(Stored data entries):
◆ ◆ ◆

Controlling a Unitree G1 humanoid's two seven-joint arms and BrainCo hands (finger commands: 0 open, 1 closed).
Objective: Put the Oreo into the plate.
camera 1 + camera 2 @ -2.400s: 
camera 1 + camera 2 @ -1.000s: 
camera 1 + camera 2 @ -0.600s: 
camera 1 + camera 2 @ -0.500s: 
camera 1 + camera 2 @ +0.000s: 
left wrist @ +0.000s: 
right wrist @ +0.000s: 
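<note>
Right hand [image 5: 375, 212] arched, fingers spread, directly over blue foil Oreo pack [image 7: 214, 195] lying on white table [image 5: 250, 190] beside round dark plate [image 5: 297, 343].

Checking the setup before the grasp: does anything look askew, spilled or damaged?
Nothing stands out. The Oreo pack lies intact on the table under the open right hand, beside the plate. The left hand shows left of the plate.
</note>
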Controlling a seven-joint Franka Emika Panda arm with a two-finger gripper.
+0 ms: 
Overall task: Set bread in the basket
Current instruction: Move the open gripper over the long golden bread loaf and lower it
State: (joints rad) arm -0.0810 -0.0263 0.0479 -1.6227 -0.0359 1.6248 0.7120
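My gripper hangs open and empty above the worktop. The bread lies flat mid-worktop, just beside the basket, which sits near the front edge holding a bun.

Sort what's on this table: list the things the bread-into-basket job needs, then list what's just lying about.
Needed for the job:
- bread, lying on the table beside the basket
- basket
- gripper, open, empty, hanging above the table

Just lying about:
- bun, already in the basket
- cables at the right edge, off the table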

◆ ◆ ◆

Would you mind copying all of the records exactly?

Controlling a Unitree G1 humanoid's two seven-joint arms and BrainCo hands (finger commands: 0 open, 1 closed).
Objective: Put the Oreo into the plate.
camera 1 + camera 2 @ -2.400s: 
camera 1 + camera 2 @ -1.000s: 
camera 1 + camera 2 @ -0.600s: 
camera 1 + camera 2 @ -0.500s: 
camera 1 + camera 2 @ +0.000s: 
left wrist @ +0.000s: 
right wrist @ +0.000s: 
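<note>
Right hand [image 5: 375, 212] arched, fingers spread, directly over blue foil Oreo pack [image 7: 214, 195] lying on white table [image 5: 250, 190] beside round dark plate [image 5: 297, 343].

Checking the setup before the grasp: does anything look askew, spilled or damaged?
Nothing stands out. The Oreo pack lies intact on the table under the open right hand, beside the plate. The left hand shows left of the plate.
</note>
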Controlling a seven-joint Franka Emika Panda arm with a two-finger gripper.
+0 ms: 
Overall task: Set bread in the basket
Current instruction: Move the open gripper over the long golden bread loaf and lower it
State: (joints rad) arm -0.0810 -0.0263 0.0479 -1.6227 -0.0359 1.6248 0.7120
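My gripper hangs open and empty above the worktop. The bread lies flat mid-worktop, just beside the basket, which sits near the front edge holding a bun.

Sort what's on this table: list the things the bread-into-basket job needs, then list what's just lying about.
Needed for the job:
- bread, lying on the table beside the basket
- basket
- gripper, open, empty, hanging above the table

Just lying about:
- bun, already in the basket
- cables at the right edge, off the table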

Nothing further is needed for this exercise.